Ini adalah Guest Post ketiga yang saya tulis. Terima kasih buat mas Udin Hamd yang telah merelakan Blog-nya saya gunakan sebagai ajang latihan menjadi seorang Guest Writer.
Latar belakang penulisan artikel tersebut karena posisi sulit yang biasanya dialami oleh sebagian Blogger. Hal itu terjadi jika jumlah komentar yang mampir di Blog-nya semakin melimpah.
Atau mungkin saja sang Blogger sedang aktif membangun proyek baru. Jangankan menjawab semua komentar kadang untuk update artikel saja tidak sempat.
Tidak pake lama, silakan cek artikelnya di sini.





Awwalan kali ya….
Dah duluan dari TKP Mas
Selamat dah, makin mantap aza perjuangannya!

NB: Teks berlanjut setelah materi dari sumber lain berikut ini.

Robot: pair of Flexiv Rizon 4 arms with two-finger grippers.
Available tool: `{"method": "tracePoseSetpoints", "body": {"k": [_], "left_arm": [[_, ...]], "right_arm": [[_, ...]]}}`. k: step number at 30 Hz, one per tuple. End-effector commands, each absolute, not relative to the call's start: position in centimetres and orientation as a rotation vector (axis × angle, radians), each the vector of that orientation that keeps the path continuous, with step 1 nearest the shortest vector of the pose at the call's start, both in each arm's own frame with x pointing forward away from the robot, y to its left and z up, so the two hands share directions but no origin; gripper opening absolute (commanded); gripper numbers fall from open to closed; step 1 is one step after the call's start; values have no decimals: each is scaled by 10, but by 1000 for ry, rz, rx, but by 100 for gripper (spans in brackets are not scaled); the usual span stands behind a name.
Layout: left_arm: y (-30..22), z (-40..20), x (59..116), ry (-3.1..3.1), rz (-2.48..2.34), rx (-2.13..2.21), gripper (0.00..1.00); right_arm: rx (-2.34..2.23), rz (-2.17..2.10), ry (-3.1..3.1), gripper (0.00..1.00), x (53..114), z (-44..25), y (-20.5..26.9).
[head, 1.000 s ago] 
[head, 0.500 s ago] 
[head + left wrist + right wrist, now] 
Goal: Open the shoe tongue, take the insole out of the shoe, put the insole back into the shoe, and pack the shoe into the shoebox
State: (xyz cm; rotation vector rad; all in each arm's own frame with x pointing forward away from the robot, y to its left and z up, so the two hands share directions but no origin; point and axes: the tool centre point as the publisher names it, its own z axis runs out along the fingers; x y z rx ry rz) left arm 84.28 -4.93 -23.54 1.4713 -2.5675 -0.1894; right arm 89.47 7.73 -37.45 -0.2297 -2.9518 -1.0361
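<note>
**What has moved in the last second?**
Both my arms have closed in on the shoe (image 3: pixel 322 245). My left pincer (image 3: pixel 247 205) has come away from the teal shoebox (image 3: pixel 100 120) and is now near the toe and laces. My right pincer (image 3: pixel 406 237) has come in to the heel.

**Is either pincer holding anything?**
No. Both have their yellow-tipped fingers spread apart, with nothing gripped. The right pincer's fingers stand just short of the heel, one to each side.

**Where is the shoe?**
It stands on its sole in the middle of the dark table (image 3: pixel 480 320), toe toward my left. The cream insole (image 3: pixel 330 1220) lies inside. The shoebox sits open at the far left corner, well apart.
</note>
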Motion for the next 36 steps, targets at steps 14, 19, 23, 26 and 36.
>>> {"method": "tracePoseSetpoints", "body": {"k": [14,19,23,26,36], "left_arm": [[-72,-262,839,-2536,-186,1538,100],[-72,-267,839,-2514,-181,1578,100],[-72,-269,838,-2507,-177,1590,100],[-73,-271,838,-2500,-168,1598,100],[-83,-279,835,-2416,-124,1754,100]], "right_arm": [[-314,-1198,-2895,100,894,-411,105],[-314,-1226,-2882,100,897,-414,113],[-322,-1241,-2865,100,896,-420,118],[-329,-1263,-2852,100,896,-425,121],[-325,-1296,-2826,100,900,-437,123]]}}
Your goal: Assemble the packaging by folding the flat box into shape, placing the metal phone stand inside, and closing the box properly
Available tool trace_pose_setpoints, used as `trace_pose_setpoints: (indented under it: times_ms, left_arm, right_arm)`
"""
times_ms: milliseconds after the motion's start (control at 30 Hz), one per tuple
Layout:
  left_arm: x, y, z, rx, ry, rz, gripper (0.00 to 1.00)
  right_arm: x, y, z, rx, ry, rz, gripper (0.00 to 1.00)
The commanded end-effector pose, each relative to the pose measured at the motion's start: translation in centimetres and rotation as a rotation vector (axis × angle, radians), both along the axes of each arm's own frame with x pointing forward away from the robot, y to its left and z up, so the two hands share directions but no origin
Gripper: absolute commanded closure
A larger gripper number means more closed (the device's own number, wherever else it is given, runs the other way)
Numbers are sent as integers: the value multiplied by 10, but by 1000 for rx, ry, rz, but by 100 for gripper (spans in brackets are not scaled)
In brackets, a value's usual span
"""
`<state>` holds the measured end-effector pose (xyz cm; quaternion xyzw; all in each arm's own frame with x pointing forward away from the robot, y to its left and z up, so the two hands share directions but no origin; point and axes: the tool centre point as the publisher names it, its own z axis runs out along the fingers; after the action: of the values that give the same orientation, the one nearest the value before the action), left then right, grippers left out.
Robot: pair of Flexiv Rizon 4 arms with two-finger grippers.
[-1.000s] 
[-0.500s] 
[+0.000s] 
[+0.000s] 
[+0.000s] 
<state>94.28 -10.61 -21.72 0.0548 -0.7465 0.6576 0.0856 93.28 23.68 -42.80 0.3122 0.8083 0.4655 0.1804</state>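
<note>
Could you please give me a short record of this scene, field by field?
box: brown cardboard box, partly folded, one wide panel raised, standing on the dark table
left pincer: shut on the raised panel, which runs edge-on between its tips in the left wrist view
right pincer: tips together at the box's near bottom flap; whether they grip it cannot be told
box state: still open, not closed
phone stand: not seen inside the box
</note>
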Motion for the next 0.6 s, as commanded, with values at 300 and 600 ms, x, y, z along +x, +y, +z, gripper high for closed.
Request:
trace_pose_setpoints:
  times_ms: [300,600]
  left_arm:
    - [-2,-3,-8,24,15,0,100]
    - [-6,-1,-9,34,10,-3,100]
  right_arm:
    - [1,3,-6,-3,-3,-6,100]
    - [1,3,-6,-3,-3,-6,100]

Yassarakallah likulli amrin khairin baina yadaik
sudah ke tkp mas….
eh iya sekalian mo ngundang pengunjung blog iwankus.com untuk berkunjung ke blog saya yang baru mas. Ditunggu kunjungannya ya….
@Octa Dwinanda, hostingnya dimana gan? wkwkwkwk
Ke tkp mas. . .
Salam kenal. . .
langsung ke TKP ahh !
Coba ngintip ah..
Waw keren lho ternyata
Ada yg bilang 4×4=16, sempat gak sempat harus dibalas. Tapi aku hanya bisa membalas kalau sempat saja. Kan gak wajib, dan gak semuanya butuh balasan …
Salam
ok deh.. pindah lokasi dulu yah
kurang emoticon nih bro…
Apakah ada proyek baru nih?
Sampai banyak tamu, tuan rumah gak nongol he . . .
saya sudah baca mas di tkp
memang sih bukan suatu kewajiban buat membalas komentar, namun klo lagi sempat dan bisa alangkah lebih baiknya buat di balas hehe…
yang penting sekadar menyapa di blog
Sebenarnya itu bisa diibaratkan suka-suka, maksutnya itu terserah si visitor mau nulis sebuah komentar atau hanya numpang lewat.
pada prinsipnya, menjawab komentar bisa dilihat berdasarkan sikon dan kebutuhan apakah masih bisa untuk dijawab nanti, atau menuntut jawaban sekarang
situasional saja mas iwan
Menjawab ?? tergantung mas sempat / tidak, perlu di jawab / tidak / mau di jawab / tidak di jawab.